(Recorded data):
━━━━━━
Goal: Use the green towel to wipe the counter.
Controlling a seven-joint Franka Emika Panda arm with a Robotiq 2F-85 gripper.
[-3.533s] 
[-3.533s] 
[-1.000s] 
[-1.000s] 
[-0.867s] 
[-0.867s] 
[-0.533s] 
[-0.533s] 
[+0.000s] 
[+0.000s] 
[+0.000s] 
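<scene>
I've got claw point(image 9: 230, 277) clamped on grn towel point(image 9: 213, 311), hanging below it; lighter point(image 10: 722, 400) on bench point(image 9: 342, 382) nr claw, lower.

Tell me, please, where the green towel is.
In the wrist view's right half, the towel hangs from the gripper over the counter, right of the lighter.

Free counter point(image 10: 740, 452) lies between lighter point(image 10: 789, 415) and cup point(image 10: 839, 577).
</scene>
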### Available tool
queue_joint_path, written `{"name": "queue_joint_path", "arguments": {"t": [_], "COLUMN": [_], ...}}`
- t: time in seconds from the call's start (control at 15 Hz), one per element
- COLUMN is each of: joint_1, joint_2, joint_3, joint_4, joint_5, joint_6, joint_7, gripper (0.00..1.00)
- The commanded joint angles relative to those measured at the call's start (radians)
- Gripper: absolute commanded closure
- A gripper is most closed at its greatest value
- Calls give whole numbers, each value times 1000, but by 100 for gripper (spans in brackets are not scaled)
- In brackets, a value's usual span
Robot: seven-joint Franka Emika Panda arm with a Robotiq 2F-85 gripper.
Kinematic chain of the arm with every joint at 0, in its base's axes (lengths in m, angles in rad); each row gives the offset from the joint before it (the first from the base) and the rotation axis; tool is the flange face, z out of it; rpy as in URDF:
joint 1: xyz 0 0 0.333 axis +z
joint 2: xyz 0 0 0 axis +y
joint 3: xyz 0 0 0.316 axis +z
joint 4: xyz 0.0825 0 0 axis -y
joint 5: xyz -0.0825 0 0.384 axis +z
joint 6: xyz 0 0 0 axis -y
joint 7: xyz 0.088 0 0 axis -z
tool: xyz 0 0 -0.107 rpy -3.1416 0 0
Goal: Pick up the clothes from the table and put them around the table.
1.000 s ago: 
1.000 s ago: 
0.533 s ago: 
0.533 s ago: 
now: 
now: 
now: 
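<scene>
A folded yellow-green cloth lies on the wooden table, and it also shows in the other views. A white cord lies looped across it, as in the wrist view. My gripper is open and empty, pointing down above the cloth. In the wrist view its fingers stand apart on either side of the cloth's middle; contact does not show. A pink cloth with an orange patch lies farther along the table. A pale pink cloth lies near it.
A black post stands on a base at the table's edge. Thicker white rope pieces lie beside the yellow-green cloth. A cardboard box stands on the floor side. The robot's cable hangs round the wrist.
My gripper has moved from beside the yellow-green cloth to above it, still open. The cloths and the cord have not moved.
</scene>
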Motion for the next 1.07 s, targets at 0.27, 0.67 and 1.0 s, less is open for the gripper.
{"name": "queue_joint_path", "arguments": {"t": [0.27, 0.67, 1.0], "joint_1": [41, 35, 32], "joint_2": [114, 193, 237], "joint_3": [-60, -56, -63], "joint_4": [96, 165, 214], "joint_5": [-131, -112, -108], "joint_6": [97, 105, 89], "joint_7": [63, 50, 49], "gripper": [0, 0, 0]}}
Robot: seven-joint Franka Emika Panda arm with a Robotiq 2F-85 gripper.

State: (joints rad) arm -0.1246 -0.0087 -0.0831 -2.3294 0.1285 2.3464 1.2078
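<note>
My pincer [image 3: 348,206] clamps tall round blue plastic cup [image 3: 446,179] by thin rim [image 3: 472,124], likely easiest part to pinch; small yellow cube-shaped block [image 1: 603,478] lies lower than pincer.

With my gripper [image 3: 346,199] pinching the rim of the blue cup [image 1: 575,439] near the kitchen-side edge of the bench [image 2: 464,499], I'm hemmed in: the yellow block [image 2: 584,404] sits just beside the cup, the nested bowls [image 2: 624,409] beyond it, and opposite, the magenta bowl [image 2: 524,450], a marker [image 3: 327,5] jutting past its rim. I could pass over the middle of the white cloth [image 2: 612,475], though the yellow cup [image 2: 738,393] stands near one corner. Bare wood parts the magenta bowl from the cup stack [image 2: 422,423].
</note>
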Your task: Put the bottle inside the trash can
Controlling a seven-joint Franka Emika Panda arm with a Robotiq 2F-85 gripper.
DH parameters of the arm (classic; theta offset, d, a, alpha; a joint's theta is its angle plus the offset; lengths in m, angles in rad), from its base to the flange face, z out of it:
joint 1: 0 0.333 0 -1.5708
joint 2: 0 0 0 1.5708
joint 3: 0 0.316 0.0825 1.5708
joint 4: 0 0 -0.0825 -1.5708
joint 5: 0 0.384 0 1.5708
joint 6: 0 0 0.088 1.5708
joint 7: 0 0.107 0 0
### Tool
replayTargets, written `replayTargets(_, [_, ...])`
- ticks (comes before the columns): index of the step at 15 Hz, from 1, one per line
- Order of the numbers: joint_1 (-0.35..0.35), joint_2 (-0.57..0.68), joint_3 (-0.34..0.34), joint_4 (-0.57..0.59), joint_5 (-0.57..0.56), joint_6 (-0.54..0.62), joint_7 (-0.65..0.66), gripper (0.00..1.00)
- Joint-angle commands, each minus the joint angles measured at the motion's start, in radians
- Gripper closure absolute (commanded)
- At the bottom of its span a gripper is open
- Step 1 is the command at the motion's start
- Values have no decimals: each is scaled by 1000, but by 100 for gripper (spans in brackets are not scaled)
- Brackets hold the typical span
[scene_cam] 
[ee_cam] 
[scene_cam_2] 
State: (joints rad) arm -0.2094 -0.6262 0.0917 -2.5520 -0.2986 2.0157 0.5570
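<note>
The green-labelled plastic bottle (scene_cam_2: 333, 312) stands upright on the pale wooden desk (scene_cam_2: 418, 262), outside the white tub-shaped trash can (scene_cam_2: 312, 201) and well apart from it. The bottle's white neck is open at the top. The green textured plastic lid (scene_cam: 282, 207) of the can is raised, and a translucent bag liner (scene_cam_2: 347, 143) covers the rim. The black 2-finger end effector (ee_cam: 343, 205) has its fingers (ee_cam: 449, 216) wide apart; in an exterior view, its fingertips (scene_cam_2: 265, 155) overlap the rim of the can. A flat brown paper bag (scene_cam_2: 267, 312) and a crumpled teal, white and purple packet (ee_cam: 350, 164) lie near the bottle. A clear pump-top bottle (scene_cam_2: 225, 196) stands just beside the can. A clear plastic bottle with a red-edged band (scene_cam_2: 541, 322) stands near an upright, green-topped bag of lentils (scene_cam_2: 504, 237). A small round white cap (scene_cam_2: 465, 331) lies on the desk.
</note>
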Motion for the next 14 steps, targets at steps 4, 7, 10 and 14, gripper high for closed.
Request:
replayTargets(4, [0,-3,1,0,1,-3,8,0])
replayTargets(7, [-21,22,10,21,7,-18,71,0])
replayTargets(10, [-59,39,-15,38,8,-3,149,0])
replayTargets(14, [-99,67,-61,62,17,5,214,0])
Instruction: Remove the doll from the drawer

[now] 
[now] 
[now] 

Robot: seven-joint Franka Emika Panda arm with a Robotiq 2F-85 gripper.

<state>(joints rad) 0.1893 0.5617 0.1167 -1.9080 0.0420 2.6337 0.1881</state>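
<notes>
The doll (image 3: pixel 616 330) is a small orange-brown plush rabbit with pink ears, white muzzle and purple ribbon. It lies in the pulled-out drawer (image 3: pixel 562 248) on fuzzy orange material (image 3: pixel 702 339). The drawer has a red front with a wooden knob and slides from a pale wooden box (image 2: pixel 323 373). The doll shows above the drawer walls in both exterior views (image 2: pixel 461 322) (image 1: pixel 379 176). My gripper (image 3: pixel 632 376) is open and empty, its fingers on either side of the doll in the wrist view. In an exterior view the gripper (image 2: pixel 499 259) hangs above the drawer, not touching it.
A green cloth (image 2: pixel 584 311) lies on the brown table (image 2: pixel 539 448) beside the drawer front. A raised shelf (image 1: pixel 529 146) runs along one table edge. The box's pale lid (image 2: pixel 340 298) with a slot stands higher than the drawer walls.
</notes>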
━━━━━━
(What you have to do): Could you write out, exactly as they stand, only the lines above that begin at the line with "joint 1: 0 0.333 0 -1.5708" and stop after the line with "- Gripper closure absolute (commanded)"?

(Result of this exercise):
joint 1: 0 0.333 0 -1.5708
joint 2: 0 0 0 1.5708
joint 3: 0 0.316 0.0825 1.5708
joint 4: 0 0 -0.0825 -1.5708
joint 5: 0 0.384 0 1.5708
joint 6: 0 0 0.088 1.5708
joint 7: 0 0.107 0 0
### Tool
replayTargets, written `replayTargets(_, [_, ...])`
- ticks (comes before the columns): index of the step at 15 Hz, from 1, one per line
- Order of the numbers: joint_1 (-0.35..0.35), joint_2 (-0.57..0.68), joint_3 (-0.34..0.34), joint_4 (-0.57..0.59), joint_5 (-0.57..0.56), joint_6 (-0.54..0.62), joint_7 (-0.65..0.66), gripper (0.00..1.00)
- Joint-angle commands, each minus the joint angles measured at the motion's start, in radians
- Gripper closure absolute (commanded)

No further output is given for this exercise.